Je fais attention à ne pas parler trop fort de peur d’être perçue comme "the angry black woman *"
Chaque jour, je dois faire face à des perceptions intériorisées de ce que les gens me renvoient. Je fais attention à ne pas parler trop fort de peur d’être perçue comme "the angry black woman". A la douane, lors de mes voyages, je me fais contrôler neuf fois sur dix. Je me comporte d’une certaine manière dans les magasins, car on m’a à l’œil.
Pour moi, le féminisme devra être intersectionnel, autrement dit, un féminisme qui aspire à l’égalité de toutes, à la déconstruction et à la décolonisation des institutions.
J’ai toujours eu des positions féministes, mais je me rendais bien compte qu’il y avait des trucs que je n’arrivais pas à partager avec mes amies blanches.
Pour moi, le féminisme devra être intersectionnel, autrement dit, un féminisme qui aspire à l’égalité de toutes, à la déconstruction et à la décolonisation des institutions. Une hiérarchisation des luttes n’a pas lieu d’être. Si le féminisme n’est pas antiraciste, anti-classiste*, anti-validiste*, anti-transphobe*, etc.
Ce n’est pas du féminisme. Et pour finir, je tiens à rappeler d’où je parle : femme, noire, hétéro, cis*, agnostique*, valide et universitaire. Mon vécu n’est pas le même que celui de personnes à l’intersection d’autres rapports de domination. Il est important de reconnaître ses privilèges et de tendre le micro à celleux qui n’ont pas la parole.

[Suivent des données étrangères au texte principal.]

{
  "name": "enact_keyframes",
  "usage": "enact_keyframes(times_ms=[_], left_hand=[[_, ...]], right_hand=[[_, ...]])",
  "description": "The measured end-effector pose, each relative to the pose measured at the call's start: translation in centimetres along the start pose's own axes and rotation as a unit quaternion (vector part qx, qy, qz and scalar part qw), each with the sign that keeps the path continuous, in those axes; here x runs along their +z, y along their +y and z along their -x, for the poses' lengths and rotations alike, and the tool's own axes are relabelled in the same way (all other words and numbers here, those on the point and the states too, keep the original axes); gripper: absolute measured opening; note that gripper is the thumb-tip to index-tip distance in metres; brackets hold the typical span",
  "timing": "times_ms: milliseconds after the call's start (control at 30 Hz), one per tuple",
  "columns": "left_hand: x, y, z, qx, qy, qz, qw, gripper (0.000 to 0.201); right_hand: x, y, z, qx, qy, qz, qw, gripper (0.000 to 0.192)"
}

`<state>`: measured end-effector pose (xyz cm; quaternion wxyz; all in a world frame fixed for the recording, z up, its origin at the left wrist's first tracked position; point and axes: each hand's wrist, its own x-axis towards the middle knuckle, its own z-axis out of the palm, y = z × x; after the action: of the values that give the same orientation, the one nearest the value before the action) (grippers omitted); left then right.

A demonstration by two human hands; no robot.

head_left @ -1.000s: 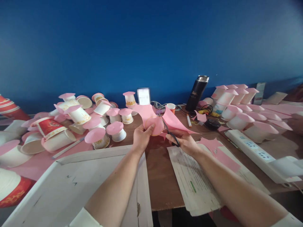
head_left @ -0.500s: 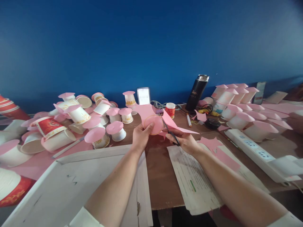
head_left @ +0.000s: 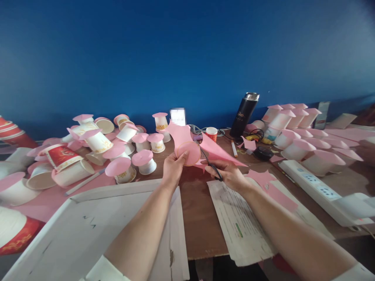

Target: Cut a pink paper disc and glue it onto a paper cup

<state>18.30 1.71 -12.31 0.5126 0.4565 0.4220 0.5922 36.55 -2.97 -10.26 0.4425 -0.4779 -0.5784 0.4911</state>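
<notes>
Pinched between the thumb and fingers of my left hand (head_left: pixel 172 168) is a sheet of pink paper (head_left: pixel 180 136) with curved cut-outs along its sides. A circle outlined in a yellowish line (head_left: pixel 190 153) shows on its near part, under my thumb. My right hand (head_left: pixel 227 173) grips black-handled scissors (head_left: pixel 216 171), whose blades point up and left at the circle's right edge. A pointed flap of pink paper (head_left: pixel 219 150) spreads out to the right beyond the blades. Whether it still joins the sheet I cannot tell.
Paper cups with pink paper tops (head_left: pixel 142 158) crowd the left, and more cups (head_left: pixel 299 148) fill the right. A black flask (head_left: pixel 244 115), red cup (head_left: pixel 211 134) and marker (head_left: pixel 234 149) stand or lie behind my hands. A white power strip (head_left: pixel 316 191) lies right; printed papers (head_left: pixel 234 222) lie nearer.
The pink sheet has tilted, so more of its far part shows, and the circle has shifted slightly left. The right flap has swung a little. Both hands stay in nearly the same place.
</notes>
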Motion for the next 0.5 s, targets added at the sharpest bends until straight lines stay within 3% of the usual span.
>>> enact_keyframes(times_ms=[233,500], left_hand=[[0.1,-0.2,-0.1,-0.014,-0.008,0.039,0.999,0.042],[-0.1,-0.5,-0.4,-0.004,-0.010,0.063,0.998,0.042]], right_hand=[[-0.1,0.2,0.0,-0.021,0.012,0.052,0.998,0.051],[0.0,1.1,-0.7,-0.033,0.027,-0.005,0.999,0.051]])
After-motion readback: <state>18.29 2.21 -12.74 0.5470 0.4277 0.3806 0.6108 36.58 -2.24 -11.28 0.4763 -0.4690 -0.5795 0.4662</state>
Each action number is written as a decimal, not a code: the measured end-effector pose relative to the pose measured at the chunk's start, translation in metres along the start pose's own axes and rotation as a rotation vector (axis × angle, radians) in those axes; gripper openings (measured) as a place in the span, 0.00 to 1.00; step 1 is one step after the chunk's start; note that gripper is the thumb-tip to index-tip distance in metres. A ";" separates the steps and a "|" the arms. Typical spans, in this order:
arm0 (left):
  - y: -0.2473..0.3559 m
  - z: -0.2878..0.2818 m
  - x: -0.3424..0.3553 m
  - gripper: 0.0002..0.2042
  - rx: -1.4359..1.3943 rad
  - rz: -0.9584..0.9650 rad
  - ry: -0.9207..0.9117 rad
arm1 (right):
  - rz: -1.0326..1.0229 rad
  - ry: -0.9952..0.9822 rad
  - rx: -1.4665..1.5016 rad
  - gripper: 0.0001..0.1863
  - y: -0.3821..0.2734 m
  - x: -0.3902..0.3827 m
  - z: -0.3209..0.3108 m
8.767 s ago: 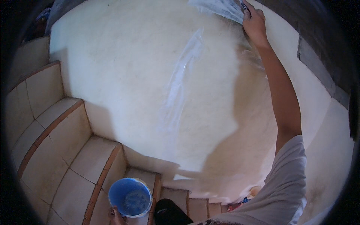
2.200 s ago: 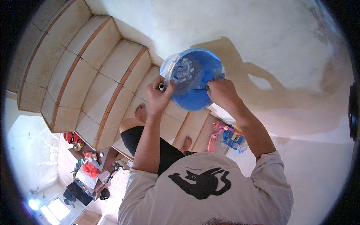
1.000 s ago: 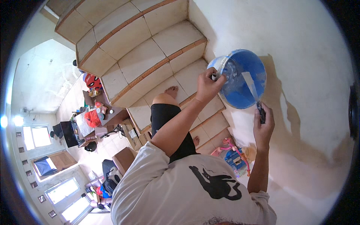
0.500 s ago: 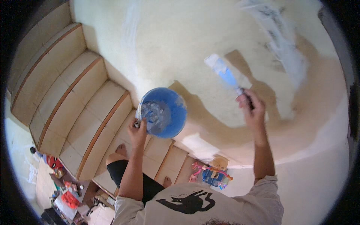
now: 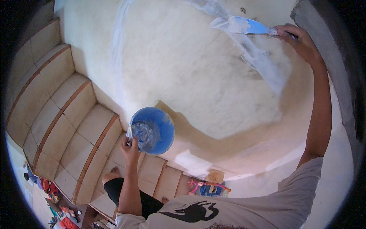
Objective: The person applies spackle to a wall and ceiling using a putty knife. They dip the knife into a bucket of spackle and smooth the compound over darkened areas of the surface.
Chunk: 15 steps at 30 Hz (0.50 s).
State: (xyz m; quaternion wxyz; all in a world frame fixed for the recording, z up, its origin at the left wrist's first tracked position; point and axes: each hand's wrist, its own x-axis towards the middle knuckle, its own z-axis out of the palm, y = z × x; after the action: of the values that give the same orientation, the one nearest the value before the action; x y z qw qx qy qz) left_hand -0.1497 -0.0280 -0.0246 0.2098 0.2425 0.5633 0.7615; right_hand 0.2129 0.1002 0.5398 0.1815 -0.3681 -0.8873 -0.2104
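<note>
In my right hand (image 5: 299,40) is a putty knife (image 5: 255,28) with a dark handle, its bluish blade lying along the upper wall. Whitish filler (image 5: 238,24) covers the blade's end, over a smeared pale band on the wall. My left hand (image 5: 130,148) grips the rim of a blue bucket (image 5: 164,131) at its left side, lower and nearer to me. Grey-white filler paste (image 5: 145,135) lies in the bucket, whose mouth is tipped toward my view.
Tiled stairs (image 5: 82,110) with brown edges climb along the left. A curved cream wall (image 5: 171,65) with pale patches fills the middle. A grey concrete edge (image 5: 324,42) runs down the right. Toys (image 5: 209,189) and household clutter (image 5: 65,213) lie below.
My right hand has swung up and to the right, bringing the putty knife's blade onto the wall's pale band. The bucket sits lower and farther left in view, still in my left hand.
</note>
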 end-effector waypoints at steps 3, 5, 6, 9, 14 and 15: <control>-0.001 -0.001 0.000 0.11 0.007 -0.024 0.000 | -0.096 -0.035 -0.063 0.18 0.002 0.020 -0.014; -0.011 -0.004 0.003 0.11 0.018 -0.052 -0.007 | -0.102 -0.056 -0.048 0.17 -0.003 0.033 -0.017; -0.014 -0.005 0.005 0.11 0.007 -0.040 -0.017 | -0.105 -0.067 -0.042 0.17 -0.008 0.038 -0.019; -0.014 -0.007 0.007 0.11 0.019 -0.005 -0.033 | -0.024 -0.159 -0.190 0.16 -0.023 0.051 -0.025; -0.015 -0.008 0.009 0.11 0.087 -0.007 -0.101 | -0.019 -0.074 -0.216 0.15 -0.015 0.056 -0.022; -0.013 -0.008 0.008 0.11 0.083 -0.002 -0.081 | -0.017 -0.050 -0.224 0.14 -0.009 0.055 -0.024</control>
State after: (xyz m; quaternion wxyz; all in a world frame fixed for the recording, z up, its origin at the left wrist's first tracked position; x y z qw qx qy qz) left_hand -0.1602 -0.0258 -0.0378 0.2228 0.2809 0.5858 0.7268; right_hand 0.1737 0.1146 0.5840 0.1153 -0.3838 -0.8655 -0.3006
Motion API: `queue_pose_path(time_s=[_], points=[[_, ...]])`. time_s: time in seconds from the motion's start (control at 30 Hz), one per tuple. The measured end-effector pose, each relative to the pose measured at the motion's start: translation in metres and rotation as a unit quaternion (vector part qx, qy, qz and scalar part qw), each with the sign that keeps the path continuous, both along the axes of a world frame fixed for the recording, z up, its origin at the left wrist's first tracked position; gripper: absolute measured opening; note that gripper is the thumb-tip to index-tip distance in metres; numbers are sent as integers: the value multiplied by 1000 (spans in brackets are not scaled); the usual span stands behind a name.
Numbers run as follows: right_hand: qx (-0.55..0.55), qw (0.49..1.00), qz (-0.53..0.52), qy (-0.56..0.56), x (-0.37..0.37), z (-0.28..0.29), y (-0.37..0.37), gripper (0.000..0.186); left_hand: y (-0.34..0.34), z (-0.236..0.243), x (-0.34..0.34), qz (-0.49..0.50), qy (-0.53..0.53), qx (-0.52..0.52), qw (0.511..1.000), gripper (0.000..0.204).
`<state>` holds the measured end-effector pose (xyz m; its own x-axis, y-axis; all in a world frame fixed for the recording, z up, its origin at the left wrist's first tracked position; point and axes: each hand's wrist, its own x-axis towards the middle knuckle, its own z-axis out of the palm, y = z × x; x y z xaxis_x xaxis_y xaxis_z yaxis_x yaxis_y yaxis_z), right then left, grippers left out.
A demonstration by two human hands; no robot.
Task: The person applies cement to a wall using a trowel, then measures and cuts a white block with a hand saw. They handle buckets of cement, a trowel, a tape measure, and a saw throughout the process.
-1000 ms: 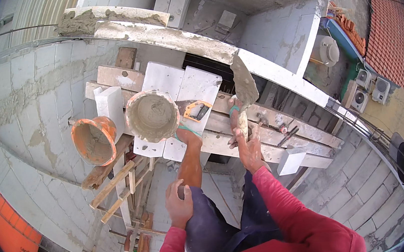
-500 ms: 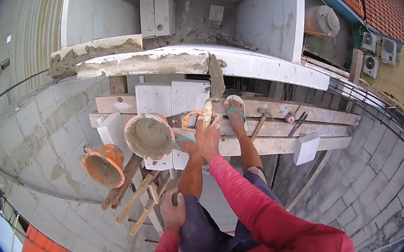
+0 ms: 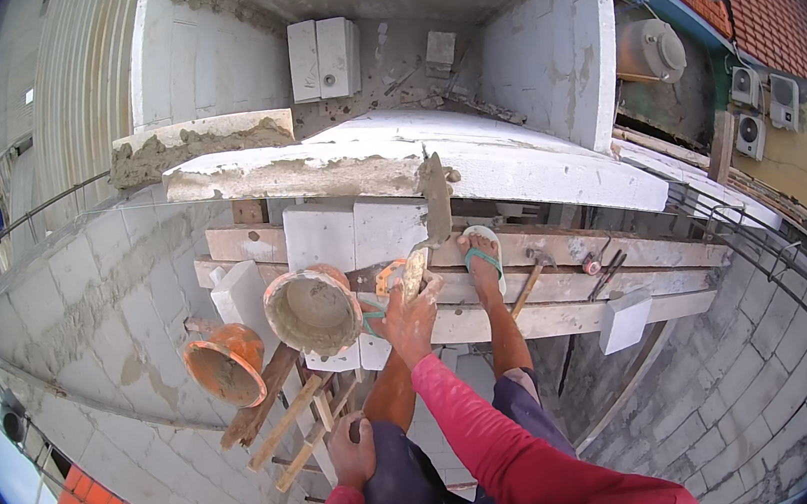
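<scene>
My right hand [image 3: 410,320] grips the pale wooden handle of a trowel [image 3: 439,209]. The mortar-coated blade points away from me and meets the near edge of the long white block ledge [image 3: 524,165], where a grey lump of mortar clings. Against my left knee rests my left hand [image 3: 353,452], its fingers curled closed around a dark spot that I cannot make out. Left of the right hand stands a bucket of wet mortar [image 3: 310,312]. An orange bucket [image 3: 226,366] sits tilted further left. Partly behind the right hand lies an orange-handled tool [image 3: 389,278].
My sandalled feet stand on wooden planks [image 3: 569,284]. A hammer [image 3: 529,285] and a loose white block [image 3: 624,321] lie on the right. White blocks [image 3: 321,234] sit beyond the mortar bucket. Bent steel bars [image 3: 776,252] run along the right side, with a drop below the planks.
The view has shifted slightly, so the scene sits a little lower and further right. My right hand has drawn slightly back with the trowel. The left hand stays at the knee.
</scene>
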<state>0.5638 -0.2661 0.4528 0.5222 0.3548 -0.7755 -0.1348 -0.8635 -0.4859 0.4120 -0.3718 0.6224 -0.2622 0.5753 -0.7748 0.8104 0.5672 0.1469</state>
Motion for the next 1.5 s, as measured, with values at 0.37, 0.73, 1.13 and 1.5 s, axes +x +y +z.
queue_pose_path(time_s=[0.37, 0.73, 1.13, 1.5], points=[[19, 999, -41, 23, 22, 14, 23, 46, 15, -12, -6, 0, -17, -8, 1000, 23], [-26, 999, -21, -11, -16, -15, 8, 43, 18, -13, -18, -3, -20, 1, 1000, 23], [-11, 999, 2, -32, -27, -13, 7, 50, 20, -11, -24, 42, -18, -44, 998, 26], [61, 996, -16, -65, -36, -13, 3, 43, 6, -10, -46, 47, -46, -5, 998, 23]])
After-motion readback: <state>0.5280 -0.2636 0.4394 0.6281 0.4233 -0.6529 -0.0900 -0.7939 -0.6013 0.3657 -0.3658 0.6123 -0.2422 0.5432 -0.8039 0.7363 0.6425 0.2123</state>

Merci Vanessa pour ce témoignage et rendez-vous sur ta chaîne pour suivre ton podcast "Carte Non-Blanche" !
Interview réalisée par MELANIE WILMET, Journaliste citoyenne chez Magma, Equipe Bruxelles
*Agnostique : Personne qui professe que ce qui n'est pas expérimental, que l'absolu, est inconnaissable ; sceptique en matière de métaphysique et de religion.
*Anti-classiste : Personne qui va à l’opposé du classisme.
*Anti-transphobe : Personne qui va à l’opposé de la transphobie. Transphobie : il s’agit de comportements de rejet, de mépris voire de haine envers les personnes transgenres. Définition issue du site de l'asbl BePax.
*Anti-validiste: Personne qui va à l’opposé du validisme. Le validisme ou capacitisme est une discrimination basée sur le handicap. C’est un système d’oppression qui considère que les personnes valides sont supérieures aux personnes handicapées. Le handicap est alors perçu comme quelque chose “d’anormal” et de honteux. Définition issue du site web de l'asbl Femmes de droit - Droit des femmes.
*Cisgenre : Le cisgenre est un type d'identité de genre où le genre ressenti d'une personne correspond à son sexe biologique, assigné à sa naissance.
*Classisme : Le classisme est une discrimination fondée sur l'appartenance ou la non-appartenance à une classe sociale, souvent basée sur des critères économiques.
*Sexisme : Attitude de discrimination fondée sur le sexe.
*The angry black women : traduit de l’anglais : la femme noire énervée. C'est un stéréotype qui consiste à dire que toutes les femmes noires sont agressives.
*Token : Traduit de l’anglais : Jeton. En anglais, l'adjectif "token" placé devant un nom de minorité désigne un personnage de fiction qui est membre d'une minorité, placé dans le but de représenter cette minorité.